Reproduce the full listing below exactly. Do not include the pictures.

-- Provided data follows --

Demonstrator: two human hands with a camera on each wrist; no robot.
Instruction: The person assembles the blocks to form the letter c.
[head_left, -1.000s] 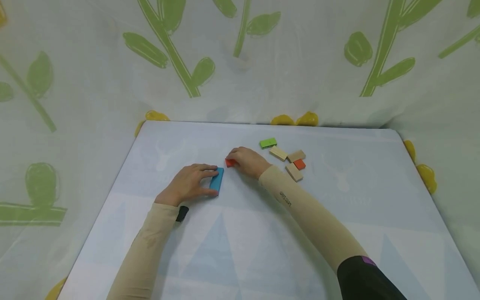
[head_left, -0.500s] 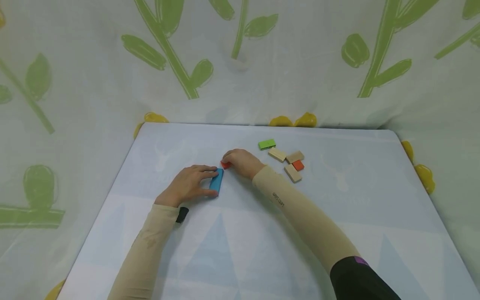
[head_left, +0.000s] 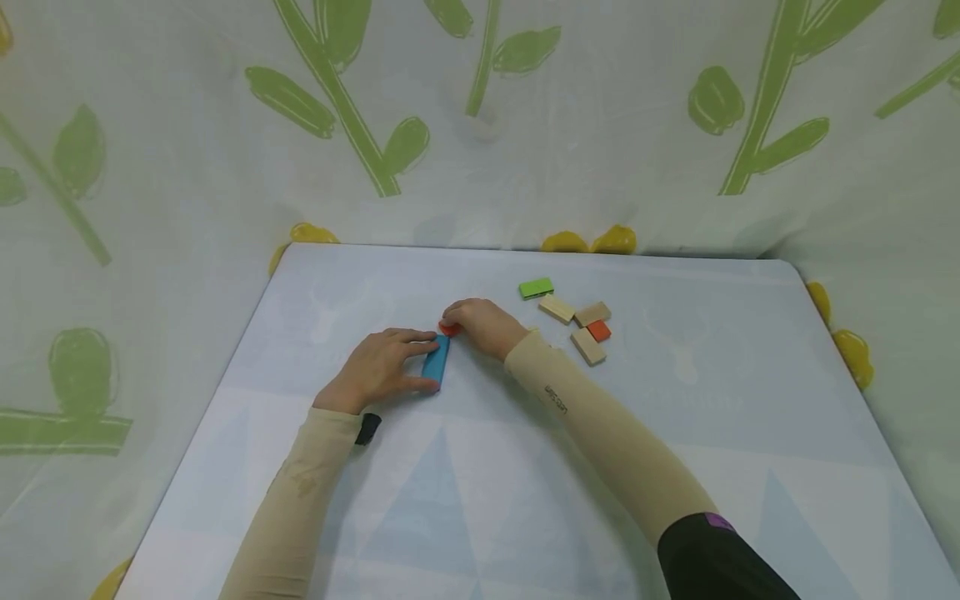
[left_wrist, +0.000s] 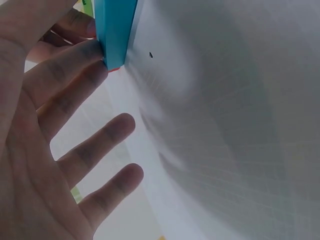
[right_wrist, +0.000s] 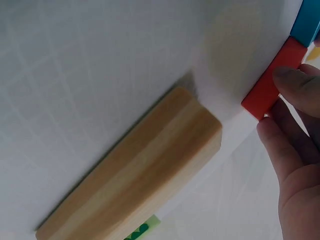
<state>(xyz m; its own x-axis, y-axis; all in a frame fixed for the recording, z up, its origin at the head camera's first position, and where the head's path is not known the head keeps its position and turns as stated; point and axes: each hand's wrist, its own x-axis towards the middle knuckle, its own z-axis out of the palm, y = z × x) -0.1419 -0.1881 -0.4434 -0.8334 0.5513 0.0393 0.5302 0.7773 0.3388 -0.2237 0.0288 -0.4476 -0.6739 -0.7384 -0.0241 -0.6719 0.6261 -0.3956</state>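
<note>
The left hand [head_left: 378, 368] pinches the blue block [head_left: 435, 365]; the right hand [head_left: 489, 327] pinches the red block [right_wrist: 264, 86], at blue's one o'clock. Better hold blue firmly, align red gently.

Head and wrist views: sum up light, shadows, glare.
Head view: fairly even light, soft shadows beside both beige-sleeved forearms on the pale, blue-patterned tabletop; left wrist view: dim and greyish, broad soft shadows beyond the left hand's fingertips; right wrist view: also dim, a thin dark shadow along the light wooden rectangular block, no glare on the red rectangular block.
</note>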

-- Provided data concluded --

*Problem solution*:
Demonstrator: two human hands with a camera on each wrist; no robot.
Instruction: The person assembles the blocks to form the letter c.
[head_left, -1.000s] 
[head_left, -0.500s] 
[head_left, +0.000s] 
[left_wrist, +0.000s] 
[right_wrist, +0.000s] 
<state>(xyz m; its own x-axis, y-axis; all in a frame fixed for the recording, z up, its origin at the head camera's first position, and where the head's path is not known the head keeps its position and turns as stated; point and axes: each hand's wrist, its own x-axis towards the middle knuckle, its own z-axis out of the palm, y = z × x) -0.1419 -0.1881 -0.4434 -0.8334 0.5513 0.0393 0.5302 0.7773 0.3388 -0.2237 0.0288 -0.4476 -0.6739 -0.7384 -0.0241 -0.6719 0.6261 -0.3956</state>
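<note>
The left hand [head_left: 378, 368] pinches the blue block [head_left: 435, 365]; the right hand [head_left: 489, 327] pinches the red block [right_wrist: 264, 86], at blue's one o'clock. Better hold blue firmly, align red gently.

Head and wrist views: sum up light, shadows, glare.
Head view: fairly even light, soft shadows beside both beige-sleeved forearms on the pale, blue-patterned tabletop; left wrist view: dim and greyish, broad soft shadows beyond the left hand's fingertips; right wrist view: also dim, a thin dark shadow along the light wooden rectangular block, no glare on the red rectangular block.
</note>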

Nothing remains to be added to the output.